» EXERCISE INSTRUCTIONS:
If a line in the listing contains "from", copy it out whole.
--*--
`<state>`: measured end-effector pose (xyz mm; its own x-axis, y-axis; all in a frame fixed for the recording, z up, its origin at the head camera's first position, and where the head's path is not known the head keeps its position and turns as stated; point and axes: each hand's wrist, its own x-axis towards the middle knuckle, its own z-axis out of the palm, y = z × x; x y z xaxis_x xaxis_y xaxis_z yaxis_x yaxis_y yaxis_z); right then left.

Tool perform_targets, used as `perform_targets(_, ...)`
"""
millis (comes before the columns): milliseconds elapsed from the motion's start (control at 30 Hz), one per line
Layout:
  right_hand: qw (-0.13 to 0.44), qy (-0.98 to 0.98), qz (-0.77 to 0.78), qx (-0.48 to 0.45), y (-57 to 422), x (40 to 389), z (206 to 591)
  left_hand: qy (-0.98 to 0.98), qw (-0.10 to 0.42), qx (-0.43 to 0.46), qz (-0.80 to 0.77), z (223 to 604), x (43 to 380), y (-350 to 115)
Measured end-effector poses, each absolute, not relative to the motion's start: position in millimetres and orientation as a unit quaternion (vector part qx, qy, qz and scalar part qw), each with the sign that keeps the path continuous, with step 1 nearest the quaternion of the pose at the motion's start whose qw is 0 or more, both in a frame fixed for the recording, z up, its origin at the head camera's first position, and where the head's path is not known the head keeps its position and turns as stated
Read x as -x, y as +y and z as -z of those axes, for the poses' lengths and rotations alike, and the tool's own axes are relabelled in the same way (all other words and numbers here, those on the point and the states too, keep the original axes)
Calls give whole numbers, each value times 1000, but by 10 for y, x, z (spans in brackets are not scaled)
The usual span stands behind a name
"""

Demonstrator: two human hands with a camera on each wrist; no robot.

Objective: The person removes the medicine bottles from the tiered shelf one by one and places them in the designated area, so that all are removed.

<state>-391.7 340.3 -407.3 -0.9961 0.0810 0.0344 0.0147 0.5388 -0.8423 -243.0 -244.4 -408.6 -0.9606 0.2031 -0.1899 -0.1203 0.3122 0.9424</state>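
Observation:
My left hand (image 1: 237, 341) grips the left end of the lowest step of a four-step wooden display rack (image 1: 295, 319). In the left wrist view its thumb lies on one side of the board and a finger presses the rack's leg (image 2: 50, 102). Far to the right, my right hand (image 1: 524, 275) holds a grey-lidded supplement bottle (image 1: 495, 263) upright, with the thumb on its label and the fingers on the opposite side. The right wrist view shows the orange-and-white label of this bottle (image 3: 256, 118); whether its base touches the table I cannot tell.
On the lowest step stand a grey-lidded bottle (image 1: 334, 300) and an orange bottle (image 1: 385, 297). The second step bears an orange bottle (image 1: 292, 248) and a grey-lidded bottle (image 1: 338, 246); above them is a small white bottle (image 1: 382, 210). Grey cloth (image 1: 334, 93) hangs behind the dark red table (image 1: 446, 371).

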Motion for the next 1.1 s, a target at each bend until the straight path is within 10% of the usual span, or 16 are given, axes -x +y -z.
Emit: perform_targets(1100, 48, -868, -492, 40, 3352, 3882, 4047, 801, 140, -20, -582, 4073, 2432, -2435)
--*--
» SOLUTION TO THIS PROBLEM:
millis (comes before the columns): milliseconds elapsed from the motion's start (control at 30 Hz), one per line
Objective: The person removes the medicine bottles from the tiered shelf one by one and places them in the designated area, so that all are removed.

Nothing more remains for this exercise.